If this happens consider changing the way you are feeding your fish. Instead of all at once, feed the faster fish on one side then use the other side to let food sink down to where they are hiding.
As with most fish, keeping a close eye on these fish from the start is important.
One thing to watch for is the courting of females by the males.
Much of the time spent by males is courting females. This leads to males fighting over potential mates.
An easy way to see if a fish is fighting is torn fins and other signs of bite marks on their sides. Not only is the fighting of males directly bad for the loser, but damaging of fins can lead to Fin Rot.
Fin Rot is extremely common in aquarium fish and can be caused by poor water quality and, yes, previously damaged fins. But luckily there are plenty of ways to cure and prevent this from happening.
If you see a fish that has this disease be sure to increase the amount of water changes you are performing. The use of antibacterial medications such as Oxytetracycline, Tetracycline, and Chloramphenicol will help increase the chance of infected fish surviving.
Always make sure to monitor the pH and water temperature of the tank. If these are not in the ideal range it can cause stress to the fish, leading to Fin Rot.
Something else to keep in mind is the misconception that they are truly a schooling species of fish. May aquarists see these fish group together and confuse this with schooling.
While it is true that they will group together a good portion of the time, Celestial Pearl Danio groups will separate, especially after being acquainted with their new home.

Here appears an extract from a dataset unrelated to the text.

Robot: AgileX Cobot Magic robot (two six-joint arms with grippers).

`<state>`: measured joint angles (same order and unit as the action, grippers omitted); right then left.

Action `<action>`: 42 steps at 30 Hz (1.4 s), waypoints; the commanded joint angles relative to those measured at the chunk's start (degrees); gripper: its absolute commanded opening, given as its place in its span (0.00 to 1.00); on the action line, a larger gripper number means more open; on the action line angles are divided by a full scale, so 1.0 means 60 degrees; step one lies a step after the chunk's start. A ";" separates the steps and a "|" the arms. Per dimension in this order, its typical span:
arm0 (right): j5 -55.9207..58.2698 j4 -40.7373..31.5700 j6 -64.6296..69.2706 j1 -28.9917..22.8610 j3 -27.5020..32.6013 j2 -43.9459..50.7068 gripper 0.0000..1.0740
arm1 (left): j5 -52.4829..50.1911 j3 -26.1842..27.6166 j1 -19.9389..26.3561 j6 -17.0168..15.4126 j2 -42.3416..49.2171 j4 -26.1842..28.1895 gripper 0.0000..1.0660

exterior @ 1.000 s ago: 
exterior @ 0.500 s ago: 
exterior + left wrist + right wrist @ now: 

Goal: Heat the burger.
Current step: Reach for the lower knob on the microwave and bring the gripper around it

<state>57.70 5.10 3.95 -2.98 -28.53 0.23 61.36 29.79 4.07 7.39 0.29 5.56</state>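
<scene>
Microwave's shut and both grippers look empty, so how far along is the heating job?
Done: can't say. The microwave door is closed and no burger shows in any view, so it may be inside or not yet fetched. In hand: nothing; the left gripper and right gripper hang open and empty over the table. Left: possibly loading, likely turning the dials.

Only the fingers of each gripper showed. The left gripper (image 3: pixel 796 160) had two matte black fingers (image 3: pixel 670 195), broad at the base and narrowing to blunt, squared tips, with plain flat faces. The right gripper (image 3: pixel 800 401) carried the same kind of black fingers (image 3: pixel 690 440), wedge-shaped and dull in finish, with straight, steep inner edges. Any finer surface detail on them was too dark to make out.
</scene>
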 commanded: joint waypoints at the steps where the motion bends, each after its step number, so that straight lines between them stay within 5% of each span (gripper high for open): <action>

If you look at a true schooling species like a Neon Tetra, you can see the difference in schooling behavior.
Breeding is fairly straightforward. Look for female fish that are darker in color and have a rounder abdomen. This means that she is ready for spawning.
The use of live food has been noted to stimulate spawning in some cases due to their natural habitat.
Celestial Pearl Danios are egg layers. Typically, she’ll lay the eggs somewhere with less water movement but they can appear anywhere.
Females can lay up to 30 eggs at a time; however, it is more likely to get groups of around 12. Eggs will incubate for 2-4 days, after which they will enter their larval stage and begin to swim. If you spot the eggs early it is imperative that you remove them and add them to a breeding tank. Males will seek out eggs and eat them constantly.
The breeding tank should be set up similarly to the main tank with vegetation and low to medium water movement.
Start out by feeding them with micro foods for the first week. After that you can move on to baby brine shrimp until they grow to be adults.
The growth is rapid as the fry take on adult coloration and size within the first year.
Is the Celestial Pearl Danio Right for your Aquarium
Celestial Pearl Danios are hardy fish that make great additions to calm communities. Their bright colors and grouping nature have helped to liven up tanks ever since they were discovered 12 years ago.
Are these fish right for your aquarium?
If you have a highly vegetated tank above 10 gallons and are ready to watch how all your fish eat and live together: yes. These fish add good color and complement communities really well.
If your tank is small or you lack vegetation, consider other species such as Guppies Or Tetras which are easier to keep.
Starting with these fish will allow you to build the knowledge base needed for you to step up to the level of more complicated fish.